Updated: May 12
A Human-Centered and Data Science Focus on Organizational Assessments and Process Improvement
In today’s professional world, especially in such a virtual environment, the concept of a “suggestion box” has been abandoned as leaders often view it as an ineffective way to promote change. However, the lack of a feedback mechanism can result in company leadership missing improvements that could affect their bottom line every year. Without emphasis on such change, issues would not be flagged early and lead to deeper and long-term organizational challenges.
Capturing the details and addressing systemic issues that often go unresolved requires a revolutionized interpretation of the suggestion box that can be used by organizational leaders.
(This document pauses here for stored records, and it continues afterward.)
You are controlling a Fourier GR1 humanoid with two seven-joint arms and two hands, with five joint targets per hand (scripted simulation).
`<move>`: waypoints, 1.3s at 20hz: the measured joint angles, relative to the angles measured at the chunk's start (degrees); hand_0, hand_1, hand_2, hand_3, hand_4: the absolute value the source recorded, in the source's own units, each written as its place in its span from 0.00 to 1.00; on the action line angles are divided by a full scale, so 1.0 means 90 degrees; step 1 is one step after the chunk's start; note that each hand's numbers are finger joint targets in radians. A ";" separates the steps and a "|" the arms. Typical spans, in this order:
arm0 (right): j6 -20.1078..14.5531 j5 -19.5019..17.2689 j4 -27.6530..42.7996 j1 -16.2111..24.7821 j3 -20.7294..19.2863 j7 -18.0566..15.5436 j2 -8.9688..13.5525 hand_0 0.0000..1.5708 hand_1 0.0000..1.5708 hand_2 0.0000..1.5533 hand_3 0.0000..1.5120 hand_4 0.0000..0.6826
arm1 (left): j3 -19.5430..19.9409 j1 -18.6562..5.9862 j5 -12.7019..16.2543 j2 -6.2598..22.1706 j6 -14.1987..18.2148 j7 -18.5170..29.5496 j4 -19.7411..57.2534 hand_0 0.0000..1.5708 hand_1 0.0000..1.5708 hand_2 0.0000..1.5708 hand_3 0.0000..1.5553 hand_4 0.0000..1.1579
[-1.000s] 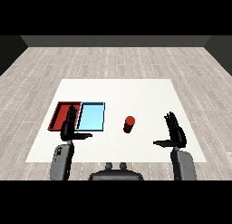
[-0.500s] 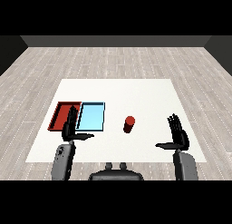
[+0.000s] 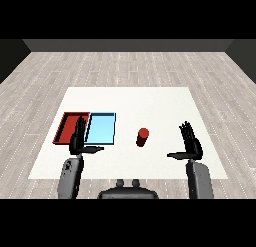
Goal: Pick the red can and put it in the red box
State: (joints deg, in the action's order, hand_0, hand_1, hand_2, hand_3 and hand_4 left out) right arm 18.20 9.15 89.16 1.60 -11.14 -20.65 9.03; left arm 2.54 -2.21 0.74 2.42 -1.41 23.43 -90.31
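A small red can [image 3: 142, 137] stands upright on the white table, just right of the trays. The red tray [image 3: 68, 127] lies at the left, with the light blue tray [image 3: 101, 128] beside it on the right. My right hand [image 3: 190, 144] is raised to the right of the can, apart from it, fingers straight and thumb pointing left. My left hand [image 3: 78, 140] is held up in front of the trays' near edge, fingers straight, holding nothing.
The white table [image 3: 150, 101] stretches back behind the trays and can. Grey plank floor [image 3: 45, 71] surrounds it on all sides.
My right hand has moved a little toward the near edge and slightly left, staying open. The left hand, can and trays have not moved.
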 measured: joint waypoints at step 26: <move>-0.0474 -0.0091 -0.1808 -0.1257 0.0639 -0.0036 -0.0733 0.00 0.00 0.00 0.00 0.00 | 0.0176 0.0119 0.0252 0.0083 -0.0119 -0.0088 -0.0193 0.00 0.00 0.00 0.00 0.00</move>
State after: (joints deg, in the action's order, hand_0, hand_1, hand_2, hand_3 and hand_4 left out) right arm 13.93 8.33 72.89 -9.71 -5.39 -20.97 2.43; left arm 4.13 -1.14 3.01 3.17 -2.49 22.63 -92.04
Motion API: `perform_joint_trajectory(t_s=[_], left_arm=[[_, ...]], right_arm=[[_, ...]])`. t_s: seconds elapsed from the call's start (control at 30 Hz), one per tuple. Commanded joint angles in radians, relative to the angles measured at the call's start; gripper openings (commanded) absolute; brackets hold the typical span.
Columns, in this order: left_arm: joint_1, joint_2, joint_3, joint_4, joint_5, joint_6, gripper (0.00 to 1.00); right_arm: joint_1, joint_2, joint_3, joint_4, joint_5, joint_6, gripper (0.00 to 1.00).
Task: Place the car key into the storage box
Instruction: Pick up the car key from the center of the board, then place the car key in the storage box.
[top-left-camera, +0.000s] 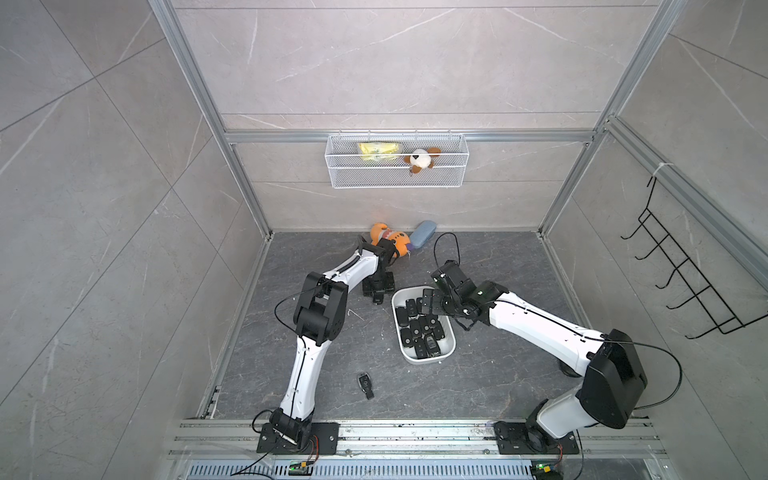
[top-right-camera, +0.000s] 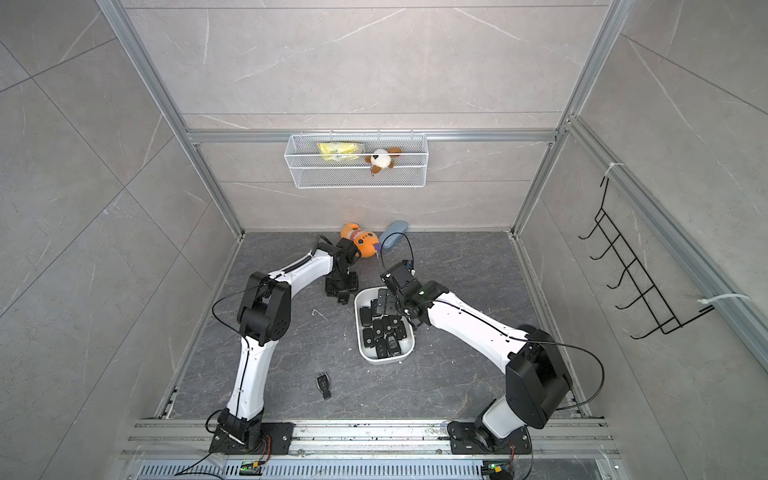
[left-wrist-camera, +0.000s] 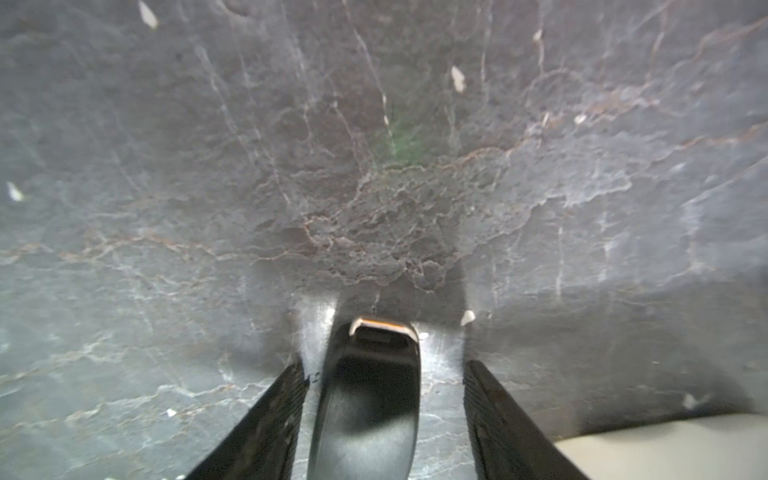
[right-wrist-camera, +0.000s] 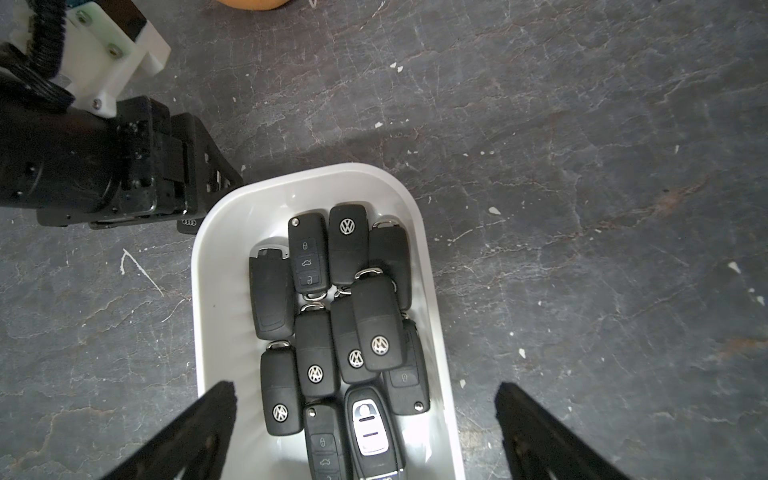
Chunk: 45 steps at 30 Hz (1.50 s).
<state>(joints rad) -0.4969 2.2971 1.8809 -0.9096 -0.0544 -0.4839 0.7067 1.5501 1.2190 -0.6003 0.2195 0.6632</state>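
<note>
My left hand (left-wrist-camera: 384, 363) is down at the dark grey stone table (left-wrist-camera: 374, 187), loose, its two fingers (left-wrist-camera: 274, 415) on each side of the small black plastic car key (left-wrist-camera: 368, 399), not touching it. The key lies flat near the table's middle, just beside the shallow white plastic storage box (right-wrist-camera: 214, 316). My right hand (right-wrist-camera: 365, 387) hangs spread wide over the box, holding nothing.
</note>
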Motion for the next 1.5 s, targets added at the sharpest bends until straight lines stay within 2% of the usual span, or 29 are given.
perform_joint_trajectory(t_s=[0.0,0.1,0.13,0.37,0.67,0.93,1.17,1.47], left_arm=[[-0.015,0.024,0.003,-0.07,-0.061,0.054,0.56],[-0.015,0.017,-0.01,-0.064,-0.054,0.049,0.38],[-0.015,0.008,-0.016,-0.062,-0.052,0.046,0.38],[-0.015,-0.102,-0.066,-0.057,-0.06,0.017,0.37],[-0.026,-0.302,-0.186,-0.059,-0.057,-0.083,0.37],[-0.116,-0.433,-0.26,-0.067,-0.078,-0.226,0.37],[-0.227,-0.436,-0.238,-0.087,-0.099,-0.326,0.37],[-0.323,-0.325,-0.16,-0.087,-0.117,-0.384,0.37]], right_arm=[[0.009,0.016,-0.001,0.011,-0.012,0.013,1.0],[0.008,0.01,-0.006,0.027,-0.03,0.005,1.0],[0.01,0.006,-0.011,0.038,-0.037,0.002,1.0],[0.017,-0.016,-0.036,0.12,-0.116,-0.033,1.0],[0.027,-0.055,-0.104,0.224,-0.198,-0.048,1.0],[0.027,-0.14,-0.19,0.248,-0.21,-0.081,0.99],[0.027,-0.257,-0.297,0.257,-0.207,-0.076,1.0],[0.026,-0.422,-0.414,0.207,-0.176,-0.062,1.0]])
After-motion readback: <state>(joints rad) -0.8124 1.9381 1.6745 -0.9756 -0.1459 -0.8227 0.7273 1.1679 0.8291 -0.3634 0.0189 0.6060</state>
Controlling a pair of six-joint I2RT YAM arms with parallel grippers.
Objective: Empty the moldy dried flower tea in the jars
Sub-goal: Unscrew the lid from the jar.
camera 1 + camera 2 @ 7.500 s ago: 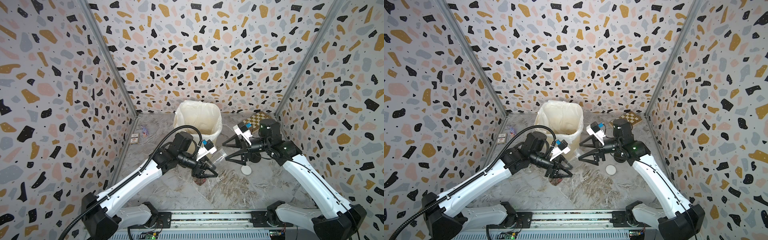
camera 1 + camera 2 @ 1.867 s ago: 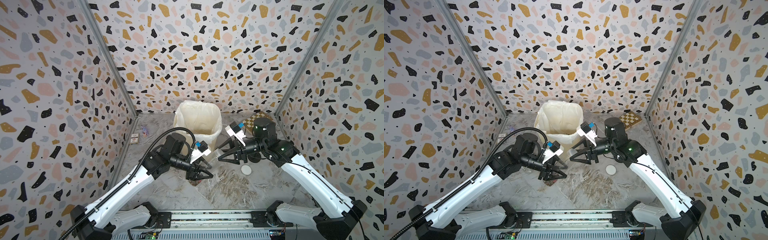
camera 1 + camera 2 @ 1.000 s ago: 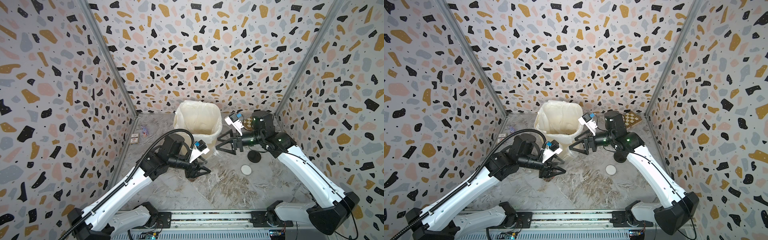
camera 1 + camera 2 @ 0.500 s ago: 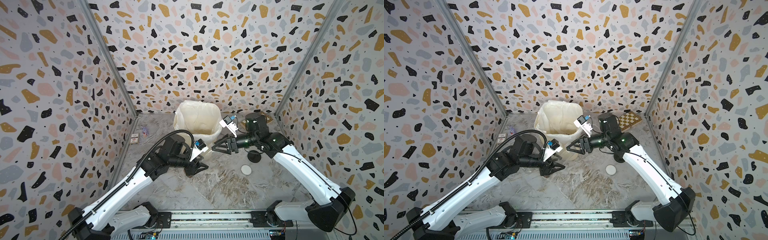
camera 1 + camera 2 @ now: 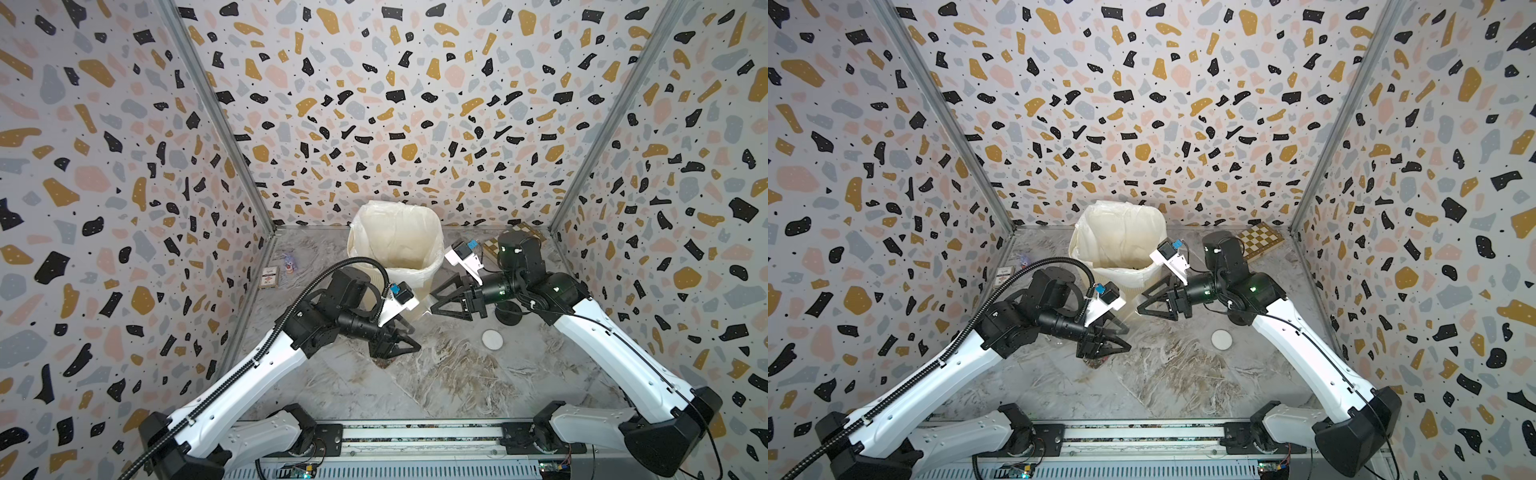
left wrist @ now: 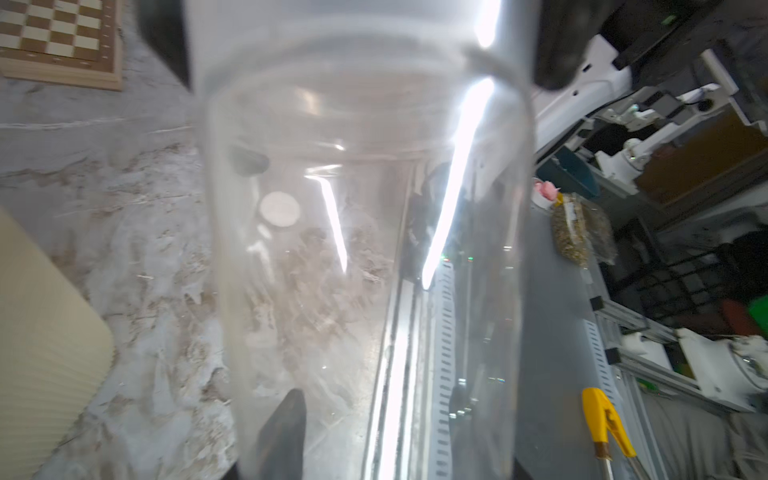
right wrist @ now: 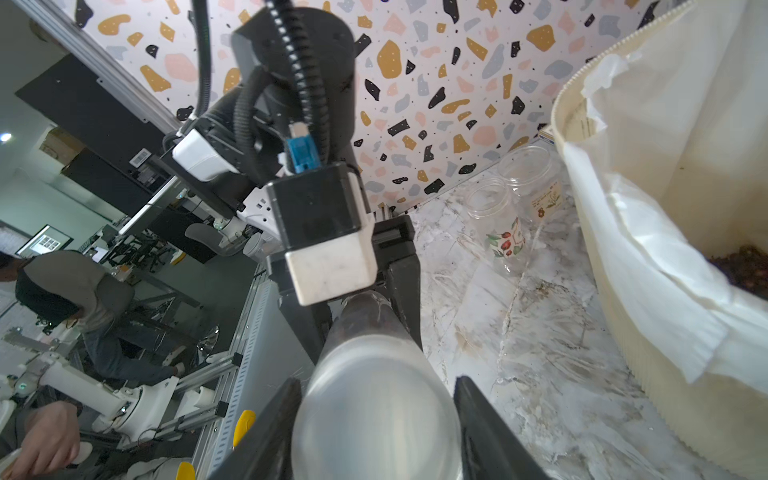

Such a solution requires a trinity of effective management: A framework that combines a Lean Six Sigma (LSS) focus, human-centered design, and a data science perspective to organizational evaluations.
Level 1: Lean Six Sigma (LSS) principles
Process feedback from employees and stakeholders often goes unheard in large organizations not only because of the complexity in quantifying the recommendations, but also because the feedback often only improves the daily operations of a small group of stakeholders. Only after performing a thorough and holistic process evaluation can one determine the relevancy of each these recommendations to the greater organization. However, evaluating the feasibility of every suggestion is not practical as it requires significant resources.
As process improvement experts, we are enamored by layers of qualitative and quantitative data that we collect and analyze. We build process maps and apply DMAIC to each of our evaluations. We remove process waste to help clients hit key performance indicators (KPIs) and quarterly values. However, we often get so engulfed in the data that we may not always account for the relationships between people, processes, and technology and the role they play in achieving an organization’s goals. In our attempt to quantify data as it relates to processes and profitability of an organization, the resulting recommendations and findings may be limited as a result of the type of data that is collected, who it is collected from, the transparency and anonymity the data allows for, and the holistic impact the evaluation will have on the firm.
Level 2: Human-Centered Design
To expand our focus of a data-driven evaluation, we introduced an additional layer to the evaluation with human-centered design. This design methodology uses behavioral and scientific principles to modify processes and organizational design with the people in mind, including designing based on the tendencies, comforts, preferences of each person it affects. Applying this mindset to process improvement and change management provides greater and dynamic insights to the end-users by allowing process experts to understand the context in which suggestions/ improvement recommendations were made. Practicing human-centered design methods leads to deeper collaboration and improved solutions, resulting in additional layers of meaning through multiple perspectives of an organization. Given the culture of a firm is driven by human factors, it is imperative that it be a focus of an organizational process improvement.
Level 3: Data Science Concepts
Data science tools also provide useful means of working with data to optimize efficiencies and minimize the lack thereof. We will be evaluating a case study to demonstrate resources that can be applied towards Human Resource’s suggestion box.
Company X is a domestic manufacturing company with about 25,000 employees. Throughout the course of the year, the company collects suggestions from employees via physical suggestion boxes as well as an online platform. Over the past 5 years, the company has collected roughly 80,000 suggestions. However, the team responsible for reading these suggestions to identify key issues is less than 20 people and has faced massive problems with manually processing all these responses.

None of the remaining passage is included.